They claim that this question lies entirely outside of the province of usual legislation. That is a very suspicious claim, to begin with. You are asked to give your support to a law which avowedly transcends your Constitution, on the ground that it belongs to the theory of Christianity. But who says this is a Christian government? It recognizes the Jew, the Mohammedan, or anybody else, as a voter and entitled to an equality of right. I do not say, gentlemen, that the spirit of Christianity does not permeate its laws; I simply say, this government does not recognize Christianity as an essential characteristic of its component parts.

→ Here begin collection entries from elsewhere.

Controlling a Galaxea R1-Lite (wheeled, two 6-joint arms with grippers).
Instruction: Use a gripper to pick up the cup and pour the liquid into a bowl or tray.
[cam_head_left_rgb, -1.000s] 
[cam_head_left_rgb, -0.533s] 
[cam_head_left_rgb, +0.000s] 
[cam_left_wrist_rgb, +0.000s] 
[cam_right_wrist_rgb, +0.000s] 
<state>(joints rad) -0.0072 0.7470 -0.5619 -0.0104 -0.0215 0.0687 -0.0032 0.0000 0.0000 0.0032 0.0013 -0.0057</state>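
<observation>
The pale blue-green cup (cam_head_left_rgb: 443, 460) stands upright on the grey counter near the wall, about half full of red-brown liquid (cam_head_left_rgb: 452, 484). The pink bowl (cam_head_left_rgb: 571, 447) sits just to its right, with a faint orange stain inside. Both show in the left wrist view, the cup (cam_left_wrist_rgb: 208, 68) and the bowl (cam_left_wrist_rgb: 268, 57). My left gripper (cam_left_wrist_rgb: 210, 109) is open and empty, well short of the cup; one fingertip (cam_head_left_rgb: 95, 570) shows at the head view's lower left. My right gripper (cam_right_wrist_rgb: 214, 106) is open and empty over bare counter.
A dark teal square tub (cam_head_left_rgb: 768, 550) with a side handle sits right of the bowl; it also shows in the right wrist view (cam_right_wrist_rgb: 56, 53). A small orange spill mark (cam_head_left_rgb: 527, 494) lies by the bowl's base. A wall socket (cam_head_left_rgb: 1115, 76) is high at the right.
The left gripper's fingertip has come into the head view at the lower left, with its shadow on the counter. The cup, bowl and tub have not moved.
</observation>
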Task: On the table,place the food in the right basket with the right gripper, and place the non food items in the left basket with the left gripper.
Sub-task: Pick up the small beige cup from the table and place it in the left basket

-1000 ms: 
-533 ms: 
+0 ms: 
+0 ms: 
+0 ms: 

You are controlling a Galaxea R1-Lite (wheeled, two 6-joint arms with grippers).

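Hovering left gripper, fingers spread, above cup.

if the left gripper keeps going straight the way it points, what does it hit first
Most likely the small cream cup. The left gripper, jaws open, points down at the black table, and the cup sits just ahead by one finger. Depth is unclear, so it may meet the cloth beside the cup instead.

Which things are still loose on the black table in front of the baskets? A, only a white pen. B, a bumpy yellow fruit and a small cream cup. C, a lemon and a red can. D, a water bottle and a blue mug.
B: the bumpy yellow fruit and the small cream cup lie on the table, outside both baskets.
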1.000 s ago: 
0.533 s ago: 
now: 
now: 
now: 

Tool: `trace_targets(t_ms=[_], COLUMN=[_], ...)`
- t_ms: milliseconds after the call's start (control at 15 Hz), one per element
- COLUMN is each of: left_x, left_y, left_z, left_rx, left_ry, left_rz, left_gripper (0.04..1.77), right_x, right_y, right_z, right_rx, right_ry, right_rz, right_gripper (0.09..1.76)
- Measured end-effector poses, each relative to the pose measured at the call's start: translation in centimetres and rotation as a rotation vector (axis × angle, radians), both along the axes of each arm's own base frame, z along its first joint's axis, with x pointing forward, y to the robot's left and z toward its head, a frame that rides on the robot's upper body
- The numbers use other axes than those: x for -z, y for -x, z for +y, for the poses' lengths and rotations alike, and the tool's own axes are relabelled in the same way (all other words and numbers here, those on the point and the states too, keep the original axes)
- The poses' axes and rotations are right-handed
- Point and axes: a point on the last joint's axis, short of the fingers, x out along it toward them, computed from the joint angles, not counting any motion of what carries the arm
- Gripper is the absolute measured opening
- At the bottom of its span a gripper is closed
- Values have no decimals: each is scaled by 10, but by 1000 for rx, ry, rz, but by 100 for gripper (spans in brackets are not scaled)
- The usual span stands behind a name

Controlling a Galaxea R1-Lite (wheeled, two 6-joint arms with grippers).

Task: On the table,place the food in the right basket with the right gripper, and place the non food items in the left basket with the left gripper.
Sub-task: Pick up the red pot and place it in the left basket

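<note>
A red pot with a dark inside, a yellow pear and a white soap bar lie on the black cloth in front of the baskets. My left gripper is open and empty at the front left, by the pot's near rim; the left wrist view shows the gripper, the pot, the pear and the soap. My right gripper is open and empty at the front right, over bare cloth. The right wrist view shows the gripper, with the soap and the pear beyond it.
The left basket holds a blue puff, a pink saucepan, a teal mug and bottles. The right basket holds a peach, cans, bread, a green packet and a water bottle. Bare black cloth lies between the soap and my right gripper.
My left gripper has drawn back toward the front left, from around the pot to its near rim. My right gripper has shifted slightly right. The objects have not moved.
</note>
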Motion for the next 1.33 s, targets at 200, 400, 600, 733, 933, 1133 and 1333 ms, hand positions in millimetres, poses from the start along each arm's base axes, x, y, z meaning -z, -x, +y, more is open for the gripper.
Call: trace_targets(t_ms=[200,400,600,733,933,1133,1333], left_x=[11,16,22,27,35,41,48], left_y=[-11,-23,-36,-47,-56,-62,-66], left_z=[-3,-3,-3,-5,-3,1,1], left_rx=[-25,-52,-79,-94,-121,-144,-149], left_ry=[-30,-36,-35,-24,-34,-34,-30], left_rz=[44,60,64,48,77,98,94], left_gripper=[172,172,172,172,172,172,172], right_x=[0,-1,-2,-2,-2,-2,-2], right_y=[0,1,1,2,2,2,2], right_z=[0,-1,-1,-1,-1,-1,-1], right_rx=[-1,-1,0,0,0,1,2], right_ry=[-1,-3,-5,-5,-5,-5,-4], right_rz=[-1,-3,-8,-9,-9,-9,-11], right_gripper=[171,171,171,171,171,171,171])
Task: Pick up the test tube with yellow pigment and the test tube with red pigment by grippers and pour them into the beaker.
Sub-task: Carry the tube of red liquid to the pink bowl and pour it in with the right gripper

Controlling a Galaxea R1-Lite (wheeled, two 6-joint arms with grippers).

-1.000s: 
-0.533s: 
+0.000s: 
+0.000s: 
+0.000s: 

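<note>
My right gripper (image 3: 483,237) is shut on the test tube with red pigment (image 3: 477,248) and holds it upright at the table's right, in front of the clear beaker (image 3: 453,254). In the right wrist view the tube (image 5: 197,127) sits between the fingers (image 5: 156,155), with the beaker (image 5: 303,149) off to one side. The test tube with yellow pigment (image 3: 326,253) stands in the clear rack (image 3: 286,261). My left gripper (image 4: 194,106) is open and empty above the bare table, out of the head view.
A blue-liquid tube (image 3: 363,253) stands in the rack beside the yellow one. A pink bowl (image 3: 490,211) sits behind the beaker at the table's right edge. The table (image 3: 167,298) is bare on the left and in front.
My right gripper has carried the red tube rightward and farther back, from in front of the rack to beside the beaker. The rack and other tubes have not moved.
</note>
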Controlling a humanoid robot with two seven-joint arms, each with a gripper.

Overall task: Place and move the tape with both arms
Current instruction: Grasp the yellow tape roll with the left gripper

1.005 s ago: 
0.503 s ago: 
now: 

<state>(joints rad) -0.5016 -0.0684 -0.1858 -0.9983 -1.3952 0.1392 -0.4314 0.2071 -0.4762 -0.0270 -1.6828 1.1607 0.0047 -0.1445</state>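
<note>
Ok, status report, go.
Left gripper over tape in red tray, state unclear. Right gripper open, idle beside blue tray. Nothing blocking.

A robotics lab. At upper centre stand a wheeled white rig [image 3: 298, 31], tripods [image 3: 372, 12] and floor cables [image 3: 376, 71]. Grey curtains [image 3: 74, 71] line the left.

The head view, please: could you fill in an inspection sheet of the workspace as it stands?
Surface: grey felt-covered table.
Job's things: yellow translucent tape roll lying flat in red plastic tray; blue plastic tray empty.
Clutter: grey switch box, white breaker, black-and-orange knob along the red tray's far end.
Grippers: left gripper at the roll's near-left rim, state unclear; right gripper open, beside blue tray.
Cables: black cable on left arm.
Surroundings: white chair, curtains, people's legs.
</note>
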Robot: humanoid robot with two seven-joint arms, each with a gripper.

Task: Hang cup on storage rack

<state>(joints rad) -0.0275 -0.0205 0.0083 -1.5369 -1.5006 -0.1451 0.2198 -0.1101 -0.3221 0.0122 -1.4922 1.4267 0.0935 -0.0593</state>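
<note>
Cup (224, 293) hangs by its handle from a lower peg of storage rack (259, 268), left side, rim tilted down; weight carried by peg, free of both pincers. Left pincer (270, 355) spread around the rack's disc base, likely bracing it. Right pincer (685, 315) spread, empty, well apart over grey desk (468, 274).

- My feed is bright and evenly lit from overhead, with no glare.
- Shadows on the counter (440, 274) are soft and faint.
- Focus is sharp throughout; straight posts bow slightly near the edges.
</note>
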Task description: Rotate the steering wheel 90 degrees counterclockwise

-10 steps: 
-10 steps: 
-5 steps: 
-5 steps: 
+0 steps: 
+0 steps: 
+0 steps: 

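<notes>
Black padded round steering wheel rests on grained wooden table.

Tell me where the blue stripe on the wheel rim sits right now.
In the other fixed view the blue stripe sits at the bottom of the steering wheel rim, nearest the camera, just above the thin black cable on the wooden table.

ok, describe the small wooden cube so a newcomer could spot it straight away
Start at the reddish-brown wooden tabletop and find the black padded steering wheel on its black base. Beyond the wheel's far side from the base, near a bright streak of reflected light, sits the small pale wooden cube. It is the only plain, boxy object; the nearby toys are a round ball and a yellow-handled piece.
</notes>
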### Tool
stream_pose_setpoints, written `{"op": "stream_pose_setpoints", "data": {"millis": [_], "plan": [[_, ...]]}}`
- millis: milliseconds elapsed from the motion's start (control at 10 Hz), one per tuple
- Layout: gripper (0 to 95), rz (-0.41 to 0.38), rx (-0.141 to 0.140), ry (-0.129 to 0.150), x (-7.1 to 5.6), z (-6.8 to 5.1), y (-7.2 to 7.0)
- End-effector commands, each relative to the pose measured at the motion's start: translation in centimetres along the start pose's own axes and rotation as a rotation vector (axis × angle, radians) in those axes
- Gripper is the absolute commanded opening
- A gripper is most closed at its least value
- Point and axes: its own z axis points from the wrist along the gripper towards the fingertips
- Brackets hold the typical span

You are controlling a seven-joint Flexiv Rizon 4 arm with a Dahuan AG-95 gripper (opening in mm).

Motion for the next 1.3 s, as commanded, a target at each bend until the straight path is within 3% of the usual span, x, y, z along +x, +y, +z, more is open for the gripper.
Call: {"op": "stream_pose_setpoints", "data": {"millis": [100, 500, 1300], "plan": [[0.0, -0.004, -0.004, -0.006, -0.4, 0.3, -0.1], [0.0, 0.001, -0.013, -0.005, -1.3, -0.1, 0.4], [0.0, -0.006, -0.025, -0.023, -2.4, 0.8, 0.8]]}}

You come now to the Bible. You come now to this verse of the Old Testament; and upon this verse hangs the whole theory of government, the whole theory of this legislation on capital punishment. I want you to bear in mind these observations, because it shows you that the thing claimed stands outside of the Constitution, outside of the whole theory of American government,--it is peculiar, essential, unique. We come, then, to that verse. It is an obligation, they say: “Whosoever sheddeth man's blood, by man shall his blood be shed.” Let us suppose, gentlemen, to begin with, that it is a command. We will not say that we are Christians and not Jews, and that this was addressed, in the first place, to Jews and not to Christians. Who can show that this is a command to Christians? It is a command to the Jewish nation, so far as we know. But it is contended that this command stands behind the Jewish nation, and is addressed to the whole race, represented by Noah. Suppose we waive aside our objection, and consider it as a covenant with the race, through Noah.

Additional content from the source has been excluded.